C’est l’exact inverse d’Alain Resnais, par exemple, qui cherche l’absence de réalisme pour trouver quelque chose de vrai dans l’être humain. Ce sont des parcours très différents – et j’adore évidemment ces angles d’attaque opposés – mais il y a sur le fond des sensibilités qui se rejoignent. Il y a, dans cette façon de ressentir les choses, une même famille d’opinion (pas au sens d’opinion politique, parce que souvent on peut avoir des idées divergentes). Ce qui me plaît, pour revenir sur les origines de mon métier, c’est de me confronter à tous ces univers, ces façons différentes d’aborder les choses et de creuser un peu plus.
Caméra portée & rapport aux acteurs
Vous évoquiez les caméras portées, qui est une des esthétiques que vous semblez aimer travailler. Est-ce pour vous un principe esthétique ou une façon de filmer qui permet une plus grande improvisation ? Ou éventuellement un moyen permettant de donner plus de liberté à la mise en scène et éventuellement aux acteurs ?
L’idée de rapidité, d’improvisation et de liberté est une chose, mais avant tout la caméra portée est un outil parmi d’autres. Je n’ai aucun a priori ni aucun avis dans l’absolu ; tout est intéressant à utiliser.
C’est vrai que l’on m’a donné à un moment la réputation d’opérateur caméra à l’épaule. Mais sur les trente-cinq films que j’ai faits, il ne doit y en avoir que quatre ou cinq où la caméra à l’épaule est prépondérante… et beaucoup plus dans les débuts. Ils ont peut-être été marquants mais il n’y en a pas eu tant que ça.
Irma Vep est énormément à l’épaule ; Clean, c’est quasiment 90% à l’épaule mais c’était le parti pris d’Olivier, ce n’est pas moi qui l’ai proposé. Lui se sert de l’épaule pour organiser une espèce de chorégraphie avec le comédien, qui fait qu’on quitte la réalité matérielle. Il y a quelque chose qui devient irréel… Pas vraiment irréel mais qui s’arrache à la vie autour. Tout l’enjeu de Clean était d’arriver à un état de perte d’équilibre de son personnage principal, Maggie Cheung, alors que le monde autour est très réaliste et ramène toujours vers un sentiment de pesanteur. Là c’est un peu quelque chose qui s’élève, comme un mouvement d’hélicoptère qui rend tout léger. C’était cela l’idée de la caméra à l’épaule en termes de rythme. Mais elle venait d’Olivier.
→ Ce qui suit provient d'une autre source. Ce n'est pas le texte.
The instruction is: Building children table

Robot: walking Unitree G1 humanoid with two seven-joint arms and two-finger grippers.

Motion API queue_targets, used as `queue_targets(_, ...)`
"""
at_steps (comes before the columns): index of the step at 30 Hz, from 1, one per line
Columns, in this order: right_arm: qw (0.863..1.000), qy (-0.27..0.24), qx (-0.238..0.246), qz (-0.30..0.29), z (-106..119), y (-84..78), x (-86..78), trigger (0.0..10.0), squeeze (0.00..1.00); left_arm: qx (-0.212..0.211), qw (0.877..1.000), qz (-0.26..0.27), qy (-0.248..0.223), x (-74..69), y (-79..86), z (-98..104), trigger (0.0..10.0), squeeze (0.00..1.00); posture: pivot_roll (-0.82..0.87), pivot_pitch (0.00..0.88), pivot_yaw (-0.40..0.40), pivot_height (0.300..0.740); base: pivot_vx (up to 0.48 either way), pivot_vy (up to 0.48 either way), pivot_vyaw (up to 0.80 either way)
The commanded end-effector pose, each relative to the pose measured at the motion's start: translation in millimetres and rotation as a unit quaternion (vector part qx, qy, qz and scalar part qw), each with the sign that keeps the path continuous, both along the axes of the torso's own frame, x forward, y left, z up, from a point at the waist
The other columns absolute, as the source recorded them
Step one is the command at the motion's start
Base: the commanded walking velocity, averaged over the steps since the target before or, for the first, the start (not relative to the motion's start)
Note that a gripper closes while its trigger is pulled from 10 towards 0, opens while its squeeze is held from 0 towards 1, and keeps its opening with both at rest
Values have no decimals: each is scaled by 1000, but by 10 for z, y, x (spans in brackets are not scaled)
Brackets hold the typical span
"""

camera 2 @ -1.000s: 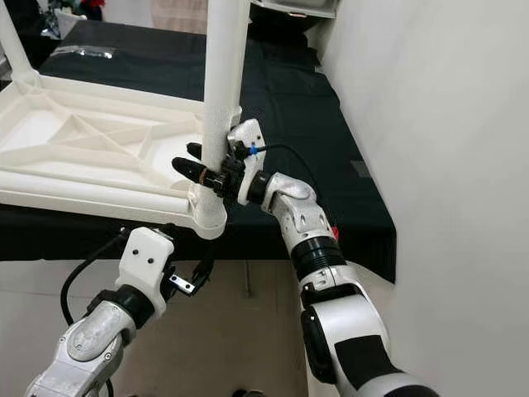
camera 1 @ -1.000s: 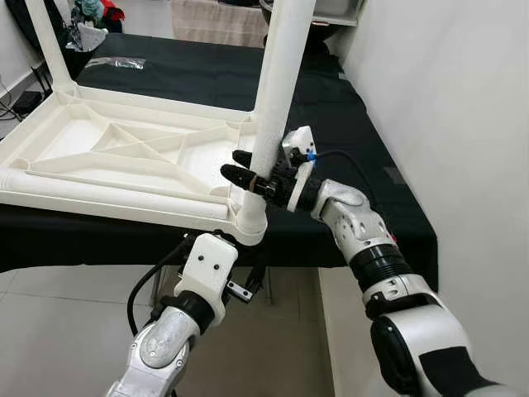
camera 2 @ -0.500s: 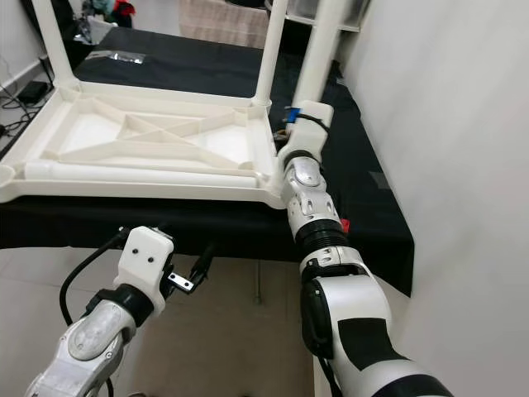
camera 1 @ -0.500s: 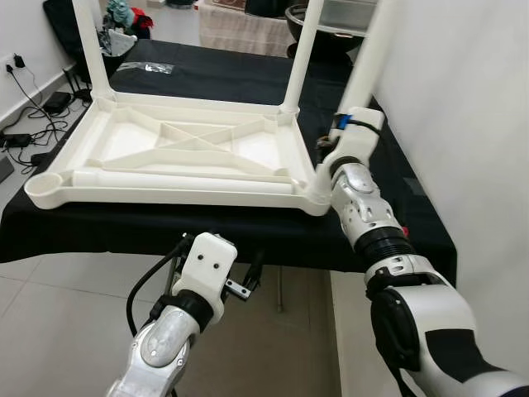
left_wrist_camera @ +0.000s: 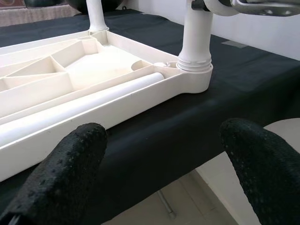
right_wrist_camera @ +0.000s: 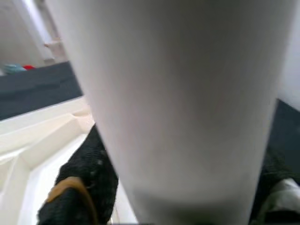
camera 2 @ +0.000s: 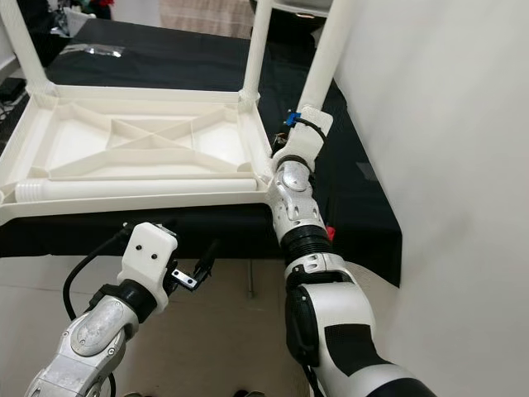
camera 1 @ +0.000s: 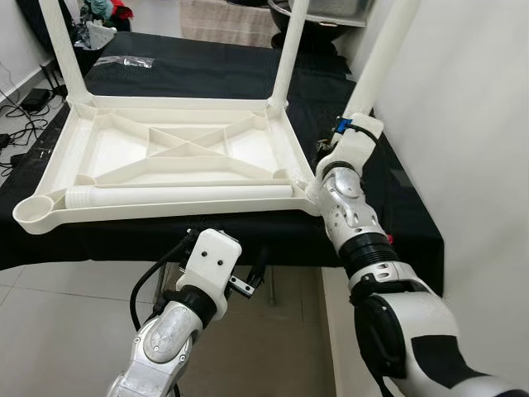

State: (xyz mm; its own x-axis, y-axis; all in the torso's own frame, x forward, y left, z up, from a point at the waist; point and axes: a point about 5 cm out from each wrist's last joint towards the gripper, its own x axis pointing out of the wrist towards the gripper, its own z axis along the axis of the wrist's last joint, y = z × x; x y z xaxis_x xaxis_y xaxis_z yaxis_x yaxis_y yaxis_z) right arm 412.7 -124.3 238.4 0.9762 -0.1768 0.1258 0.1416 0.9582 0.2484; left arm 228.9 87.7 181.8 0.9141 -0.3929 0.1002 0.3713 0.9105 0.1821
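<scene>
A black-draped surface stands against a white wall over pale floor tiles. The upturned white tabletop lies along its near edge with three legs upright and a fourth leg lying inside. The right gripper clasps the near-right corner leg. The left gripper hangs below the edge, jaws wide and empty.

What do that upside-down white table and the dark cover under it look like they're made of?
The upside-down white children's table looks like moulded plastic: matte, one colour, with cast ribs and round leg sockets. The black cover seems to be thin cloth, matte and draping over the edge. The right end effector is at the white tubular leg, likely plastic too.
</scene>
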Motion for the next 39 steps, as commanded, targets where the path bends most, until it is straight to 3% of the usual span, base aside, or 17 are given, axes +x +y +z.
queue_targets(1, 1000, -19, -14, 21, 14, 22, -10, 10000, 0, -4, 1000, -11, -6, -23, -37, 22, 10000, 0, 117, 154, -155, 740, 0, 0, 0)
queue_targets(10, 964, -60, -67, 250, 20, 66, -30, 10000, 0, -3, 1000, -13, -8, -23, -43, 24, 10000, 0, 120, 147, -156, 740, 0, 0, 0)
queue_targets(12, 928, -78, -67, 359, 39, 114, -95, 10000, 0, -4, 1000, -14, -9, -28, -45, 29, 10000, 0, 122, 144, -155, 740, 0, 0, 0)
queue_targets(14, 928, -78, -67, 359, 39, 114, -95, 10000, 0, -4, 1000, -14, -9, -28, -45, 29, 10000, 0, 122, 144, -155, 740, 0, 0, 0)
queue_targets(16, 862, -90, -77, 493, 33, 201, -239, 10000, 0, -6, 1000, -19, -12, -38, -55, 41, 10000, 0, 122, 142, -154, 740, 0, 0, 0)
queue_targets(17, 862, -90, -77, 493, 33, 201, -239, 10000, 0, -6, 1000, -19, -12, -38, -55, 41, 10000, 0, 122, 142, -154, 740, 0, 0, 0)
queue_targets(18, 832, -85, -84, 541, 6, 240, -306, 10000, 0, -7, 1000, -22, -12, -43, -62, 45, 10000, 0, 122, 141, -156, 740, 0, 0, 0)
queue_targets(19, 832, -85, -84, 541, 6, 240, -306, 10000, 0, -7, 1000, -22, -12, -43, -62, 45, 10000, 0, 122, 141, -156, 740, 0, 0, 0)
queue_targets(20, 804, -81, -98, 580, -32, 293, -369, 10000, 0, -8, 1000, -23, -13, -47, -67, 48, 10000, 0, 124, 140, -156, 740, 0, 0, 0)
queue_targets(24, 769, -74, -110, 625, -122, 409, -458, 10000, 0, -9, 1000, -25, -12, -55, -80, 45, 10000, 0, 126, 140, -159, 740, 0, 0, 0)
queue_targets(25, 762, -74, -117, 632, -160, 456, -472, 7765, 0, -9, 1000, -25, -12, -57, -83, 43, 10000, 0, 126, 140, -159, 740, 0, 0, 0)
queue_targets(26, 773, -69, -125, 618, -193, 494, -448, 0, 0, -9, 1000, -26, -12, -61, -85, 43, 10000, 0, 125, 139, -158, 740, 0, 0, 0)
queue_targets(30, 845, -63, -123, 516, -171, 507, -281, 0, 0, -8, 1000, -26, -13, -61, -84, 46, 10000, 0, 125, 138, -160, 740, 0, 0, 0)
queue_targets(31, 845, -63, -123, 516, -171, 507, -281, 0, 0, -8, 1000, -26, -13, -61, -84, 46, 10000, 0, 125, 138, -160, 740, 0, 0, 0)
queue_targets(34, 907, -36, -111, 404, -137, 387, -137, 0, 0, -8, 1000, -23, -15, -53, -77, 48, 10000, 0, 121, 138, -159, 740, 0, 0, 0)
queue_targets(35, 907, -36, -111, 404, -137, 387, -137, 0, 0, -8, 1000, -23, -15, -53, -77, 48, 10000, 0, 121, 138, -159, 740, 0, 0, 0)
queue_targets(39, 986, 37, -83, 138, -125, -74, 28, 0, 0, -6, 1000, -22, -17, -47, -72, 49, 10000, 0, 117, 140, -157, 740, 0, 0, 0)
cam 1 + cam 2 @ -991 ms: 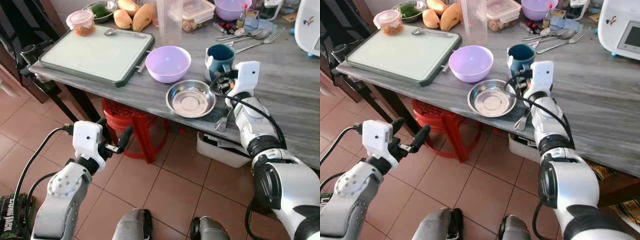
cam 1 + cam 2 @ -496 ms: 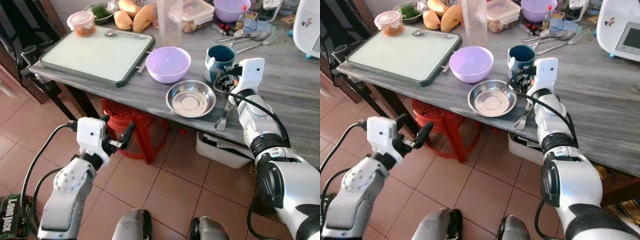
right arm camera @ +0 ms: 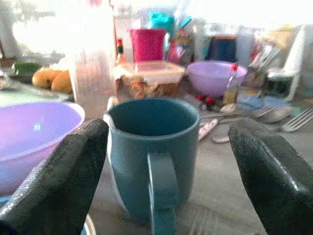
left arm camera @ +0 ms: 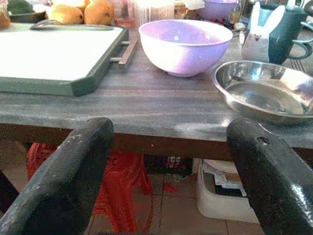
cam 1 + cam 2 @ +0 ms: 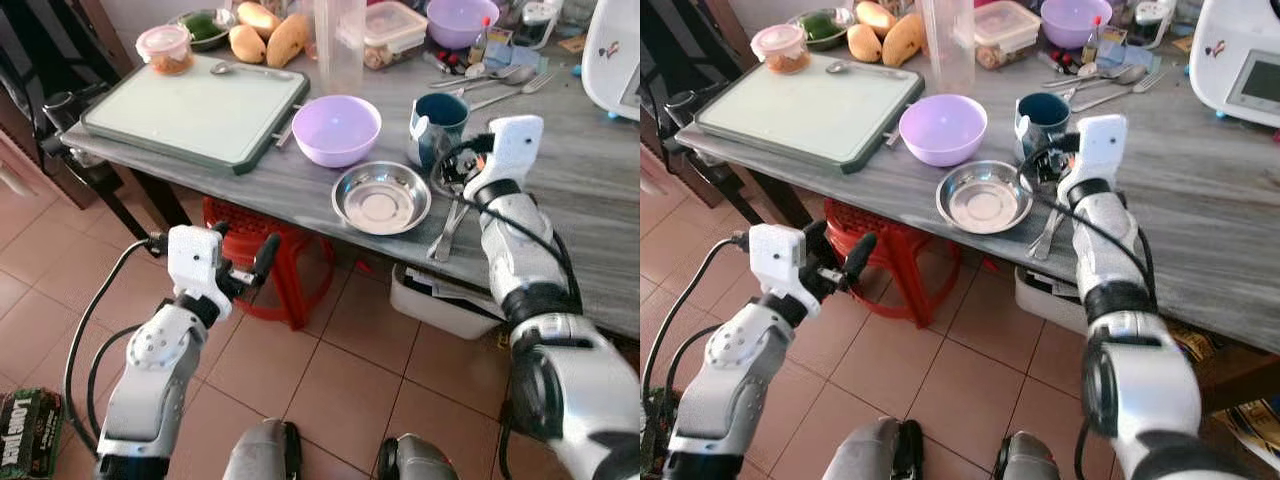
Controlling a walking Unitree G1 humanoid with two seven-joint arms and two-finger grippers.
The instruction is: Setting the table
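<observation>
Over the grey wooden surface [image 5: 590, 190] my right gripper [image 5: 447, 172] hovers just behind the teal mug [image 5: 437, 122], its two black fingers [image 3: 63, 176] spread wide and released, gripping nothing. Seen from my right wrist, the mug stands upright between those fingers with its handle turned toward me, and I cannot tell whether either finger touches it.

Just beside the mug, nearer the front edge, sits the steel bowl [image 5: 381, 197], upright. Behind the steel bowl stands the lilac bowl [image 5: 336, 128], close to it but apart. A fork and spoon [image 5: 448, 226] lie together on the surface beside the steel bowl, under my right forearm, reaching toward the edge. Farther back, more cutlery [image 5: 497, 82] lies loose next to a second purple bowl [image 5: 462, 18] and a lidded food container [image 5: 396, 25].

To my left on the surface lies the green-rimmed cutting board [image 5: 195, 108], with a spoon [image 5: 238, 67] resting on its far edge. Beyond it are mangoes [image 5: 267, 38], a small lidded tub [image 5: 165, 45] and a tall clear cup [image 5: 340, 40].

My left gripper [image 5: 242, 272] hangs below the surface edge, above the tiled floor [image 5: 330, 390], fingers parted and holding nothing. It points at the front edge, level with the lilac bowl. A red plastic stool [image 5: 262, 245] stands beneath the surface, and a white bin [image 5: 440, 300] rests on the floor under the right side.
</observation>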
Il y a aussi beaucoup de caméra à l’épaule dans Intimité de Patrice Chéreau, à l’exception des scènes de sexe travaillées très précisément. Cela permettait de donner de la fluidité, de la liberté aux comédiens. C’était très improvisé… Mais on peut faire des choses très précises à l’épaule.
Quand Arnaud Desplechin utilise la caméra portée, cela prend un autre sens. Il aime beaucoup les plans à l’épaule non pas pour l’esthétique qu’ils apportent (et dont il essaye de limiter au maximum les effets) mais parce que le comédien n’a plus en face de lui un appareil fixe sur une Dolly ou sur un pied mais véritablement un être humain. La caméra se met à exister, à vivre. Il y a de nombreuses façons d’envisager la caméra à l’épaule.
Par contre dans Gabrielle, il n’y a pas un plan à l’épaule. Dans L’Heure d’été il y en a très peu et encore c’est parce qu’ils s’y prêtaient particulièrement bien pour finir mais on aurait très bien pu ne pas en avoir du tout. Et dernièrement, le film que je viens de faire avec Ang Lee à propos du festival de Woodstock (Taking Woodstock, nda) a très peu de plans à l’épaule.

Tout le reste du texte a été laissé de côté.